What this task involves:
Find the line with "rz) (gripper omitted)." and the line with "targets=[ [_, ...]" in the entries below; output exactly those two lines, every line between them, and no others.

Data provided:

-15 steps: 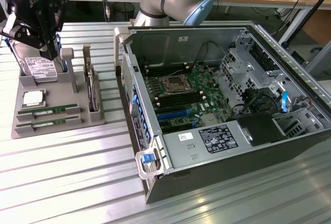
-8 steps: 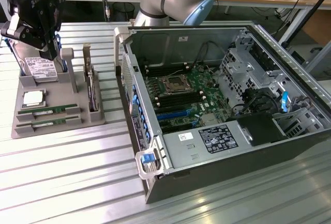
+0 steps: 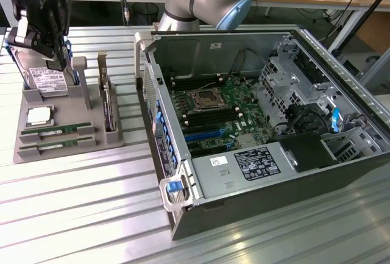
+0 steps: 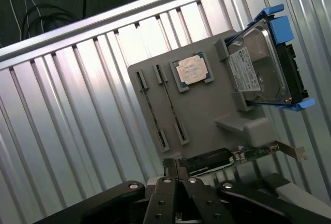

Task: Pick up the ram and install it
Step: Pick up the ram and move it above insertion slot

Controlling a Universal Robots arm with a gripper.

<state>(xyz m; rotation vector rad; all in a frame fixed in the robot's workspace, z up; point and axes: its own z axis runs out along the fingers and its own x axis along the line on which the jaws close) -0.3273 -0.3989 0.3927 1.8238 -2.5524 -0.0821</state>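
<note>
Two ram sticks, thin and green, lie side by side in the front slots of a grey holder (image 3: 85, 145): one ram (image 3: 52, 132) behind, the other (image 3: 52, 144) in front. The wrist view looks down on both sticks (image 4: 152, 111) (image 4: 173, 107). My gripper (image 3: 64, 60) hangs above the back of the holder, over the hard drive, well apart from the sticks. In the wrist view the gripper (image 4: 177, 166) has its fingers pressed together, shut on nothing.
The holder also carries a silver hard drive (image 3: 46, 78) in a blue frame, a CPU (image 3: 38, 116) and an upright expansion card (image 3: 108, 108). An open computer case (image 3: 341, 75) lies at the exterior view's right, its motherboard (image 3: 213, 114) with memory slots exposed. Ribbed metal table all round.
</note>
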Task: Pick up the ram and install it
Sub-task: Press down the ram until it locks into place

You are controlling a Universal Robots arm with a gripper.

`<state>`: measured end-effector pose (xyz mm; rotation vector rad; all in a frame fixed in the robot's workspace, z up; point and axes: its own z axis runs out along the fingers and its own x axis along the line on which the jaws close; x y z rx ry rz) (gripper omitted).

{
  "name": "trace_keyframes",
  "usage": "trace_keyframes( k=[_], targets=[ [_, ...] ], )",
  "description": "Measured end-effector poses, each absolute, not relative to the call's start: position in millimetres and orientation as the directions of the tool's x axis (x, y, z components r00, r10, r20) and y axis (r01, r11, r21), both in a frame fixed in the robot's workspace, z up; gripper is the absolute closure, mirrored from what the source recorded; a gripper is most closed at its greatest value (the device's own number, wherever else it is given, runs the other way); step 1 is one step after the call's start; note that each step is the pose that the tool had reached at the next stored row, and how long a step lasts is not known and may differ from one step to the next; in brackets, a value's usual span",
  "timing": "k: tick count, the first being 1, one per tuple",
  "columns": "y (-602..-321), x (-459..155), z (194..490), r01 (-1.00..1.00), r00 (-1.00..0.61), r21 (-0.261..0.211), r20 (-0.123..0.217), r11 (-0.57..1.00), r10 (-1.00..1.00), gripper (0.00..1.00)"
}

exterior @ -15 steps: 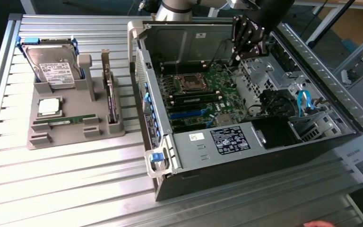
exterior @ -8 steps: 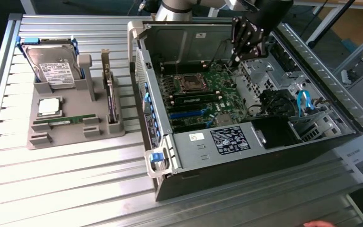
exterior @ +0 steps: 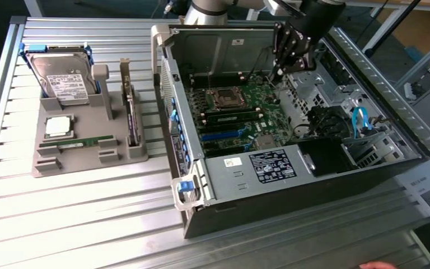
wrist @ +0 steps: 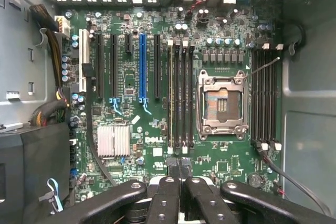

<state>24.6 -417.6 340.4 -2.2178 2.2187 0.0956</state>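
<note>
The ram, a thin green stick with small black chips, lies flat in a slot of the grey holder at the exterior view's left, outside the computer case. My gripper hangs far from it, inside the open case above the motherboard near the back wall. In the wrist view my gripper has its fingers pressed together with nothing between them. It points down at the motherboard close to the end of the long black memory slots, beside the empty processor socket.
The grey holder also carries a hard drive, a square silver processor chip and a dark expansion card standing on edge. Cables, a black fan and drive bays fill the case's right side. A fingertip shows at the bottom edge.
</note>
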Motion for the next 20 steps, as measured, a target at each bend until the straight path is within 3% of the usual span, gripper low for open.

Exercise response:
`<state>`: measured end-effector pose (xyz mm; rotation vector rad; all in a frame fixed in the robot's workspace, z up; point and axes: its own z axis runs out along the fingers and its own x axis along the line on which the jaws close; x y z rx ry rz) (gripper omitted).

{
  "name": "trace_keyframes",
  "usage": "trace_keyframes( k=[_], targets=[ [_, ...] ], )",

The output contains nothing further.